• **Exercise objective**: Keeping pictures out, repeat the lines of the listing below exactly, starting at its first line and finishing with the one that holds "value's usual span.".

• **Data below**:
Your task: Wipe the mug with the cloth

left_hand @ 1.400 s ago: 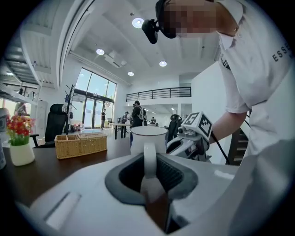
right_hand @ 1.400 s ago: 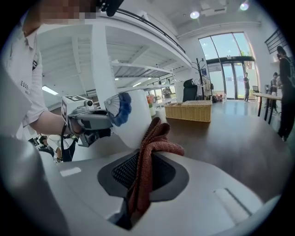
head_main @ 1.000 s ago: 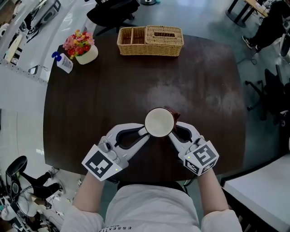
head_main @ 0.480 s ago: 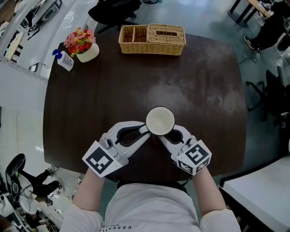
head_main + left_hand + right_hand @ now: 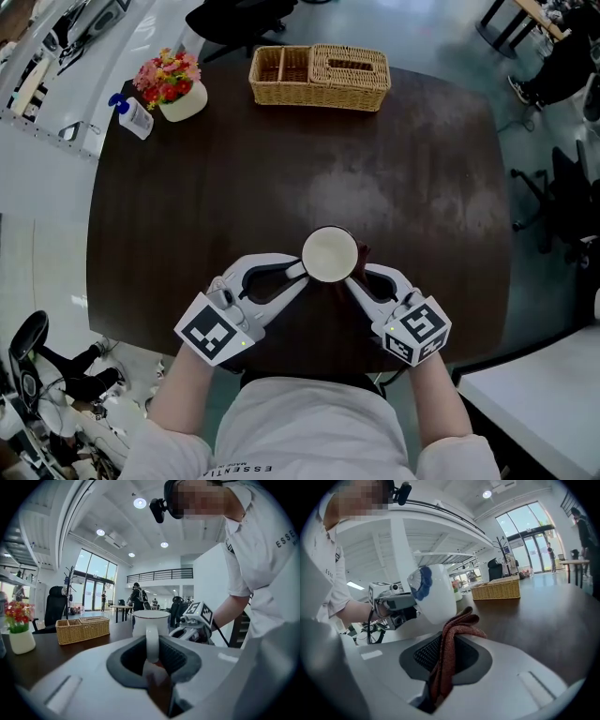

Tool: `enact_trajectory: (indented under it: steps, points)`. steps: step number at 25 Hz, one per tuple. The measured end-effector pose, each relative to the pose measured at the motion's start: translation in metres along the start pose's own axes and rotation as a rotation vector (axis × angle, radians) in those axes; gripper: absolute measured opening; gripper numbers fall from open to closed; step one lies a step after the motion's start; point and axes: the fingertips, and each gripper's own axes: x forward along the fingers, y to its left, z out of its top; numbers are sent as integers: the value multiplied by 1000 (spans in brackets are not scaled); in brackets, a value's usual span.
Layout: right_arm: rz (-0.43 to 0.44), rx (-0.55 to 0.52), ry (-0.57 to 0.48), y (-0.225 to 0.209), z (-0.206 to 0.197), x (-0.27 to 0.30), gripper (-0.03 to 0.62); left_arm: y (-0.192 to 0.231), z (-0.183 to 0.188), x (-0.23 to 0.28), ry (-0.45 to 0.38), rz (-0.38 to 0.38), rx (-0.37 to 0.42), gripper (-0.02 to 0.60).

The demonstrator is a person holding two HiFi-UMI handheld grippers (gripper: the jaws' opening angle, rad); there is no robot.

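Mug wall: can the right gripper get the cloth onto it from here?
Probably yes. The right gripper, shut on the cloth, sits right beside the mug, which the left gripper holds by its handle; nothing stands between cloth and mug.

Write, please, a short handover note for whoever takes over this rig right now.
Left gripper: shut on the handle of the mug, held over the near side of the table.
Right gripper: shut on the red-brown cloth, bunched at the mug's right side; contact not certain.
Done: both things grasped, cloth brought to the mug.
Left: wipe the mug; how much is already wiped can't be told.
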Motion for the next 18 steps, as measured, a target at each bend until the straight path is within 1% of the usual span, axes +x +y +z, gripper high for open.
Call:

• **Task output**:
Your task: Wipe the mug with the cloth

left_hand @ 1.400 s ago: 
right_hand @ 1.400 s ago: 
head_main @ 1.000 s ago: 
head_main @ 0.480 s ago: 
head_main + left_hand + right_hand @ now: 

Tool: `enact_trajectory: (indented under it: steps, points)`. steps: step number at 25 Hz, one per tuple. The measured end-effector pose, each relative to the pose measured at the motion's start: translation in metres along the start pose's own axes and rotation as a rotation vector (axis × angle, radians) in those axes; gripper: absolute measured opening; gripper numbers fall from open to closed; step one lies a step after the motion's start; point and axes: the fingertips, and each gripper's own axes: x forward along the fingers, y to its left, z out of its top; numbers are sent as integers: the value multiplied by 1000 (spans in brackets are not scaled); in brackets, a value's usual span.

This exercise is now finished.